Conventional Crop Season Opens Up Prospects for Propane-Driven Irrigation

Midwestern farmers anticipate a regular crop cycle and grain drying period, according to the current corn farming timelines. This presents an opportunity for industry professionals to enlighten farmers about the multifaceted benefits that propane irrigation engines can offer, particularly when it comes to upgrading or retiring old machinery.

When pitted against diesel engines, propane-based systems provide greater efficiency, reliability, environmental friendliness, and cost savings. Notably, farmers who transitioned to propane have reported a 28% performance boost and fuel cost reductions of almost 45%.

State-of-the-art propane engines have received certifications from the Environmental Protection Agency (EPA) and the California Air Resources Board (CARB). Developed and manufactured by leading industry players, these engines are specifically built to utilize propane, thus ensuring a reliable and consistent power source at the farmers’ convenience. Given the independent operational system and portability of propane, farmers can mitigate concerns related to grid power fluctuations or inconsistent gas line performance.

The cutting-edge propane irrigation engines can deliver continuous power output up to 300 horsepower. Beyond the engine technology, producers can leverage remote operation and monitoring systems to manage their farms effectively.

In the context of increasing environmental concerns, propane irrigation engines are commended for generating up to 18% fewer greenhouse gas emissions when compared to gasoline and diesel variants. This not only aids in environmental conservation but also translates to cleaner engines with fewer deposits. The result is extended engine longevity and reduced maintenance requirements.

Furthermore, the adoption of propane negates the need for farmers to devise intricate EPA spill prevention measures that are mandatory for diesel and gasoline engines. EPA and CARB-endorsed propane models can be procured across all 50 states.

A promising engine model set to revolutionize the agricultural sector is the new 7.3L engine by EDI, anticipated to find extensive use in agricultural irrigation.

Incentive Augmentation

Investors in propane irrigation engines are eligible for benefits under the Propane Farm Incentive Program (PFIP), implemented by the Propane Education & Research Council (PERC). New engines boasting EPA and/or CARB certifications can procure $300 per liter of displacement for pumping purposes.

The PFIP is an initiative designed to provide financial incentives – up to $5,000 – towards the purchase of innovative propane-powered agricultural equipment. Participants, in return, are required to share empirical performance data with PERC (applications accepted until the end of the year at

In the wake of the catastrophic tornadoes that hit the Midwest earlier this year, the incentives have been increased for agricultural operations directly affected. Until December 31, 2023, affected farmers can receive double the incentive for the same eligible propane-powered equipment. This includes $300 per liter of fuel displacement for irrigation engines, up to $30/kW for generators, $1,500 for flame weeding systems, and $2,000 for agricultural heaters. The eligibility will be corroborated using zip codes and National Weather Service information.

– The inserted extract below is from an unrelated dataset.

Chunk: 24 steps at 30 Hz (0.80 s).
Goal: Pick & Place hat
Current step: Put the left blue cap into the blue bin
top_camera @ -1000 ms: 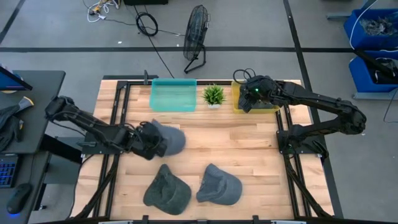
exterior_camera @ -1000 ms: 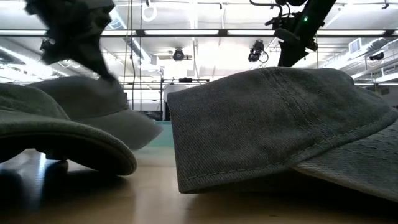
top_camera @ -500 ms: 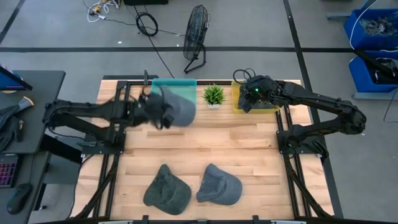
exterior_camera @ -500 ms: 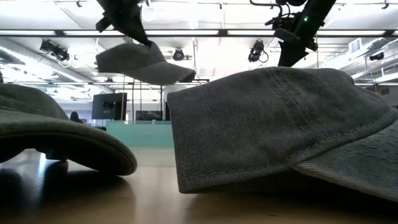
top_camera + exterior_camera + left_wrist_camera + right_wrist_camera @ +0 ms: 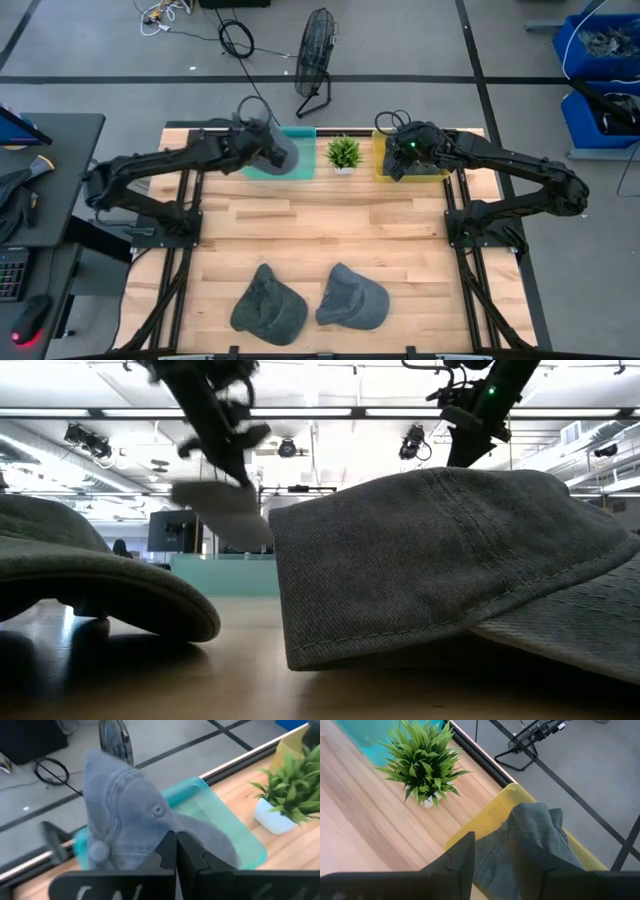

This boost in incentives aims to provide financial relief to producers as they recover from the unexpected havoc wreaked by tornadoes.

Early Refilling Advocacy

We strongly encourage industry professionals to work proactively with agricultural clients to secure the required propane supply throughout the harvest and winter seasons. By refilling tanks early, farmers can realize significant savings.

Given the prevailing industry-wide driver shortage coupled with extended emergency driver training requirements, the necessity for early refills of customer tanks is greater than ever. Secondary storage refills should be performed frequently when pipeline capacity is readily available and demand is low. It’s important to remember that pipeline infrastructure is not intended to meet peak demand exclusively.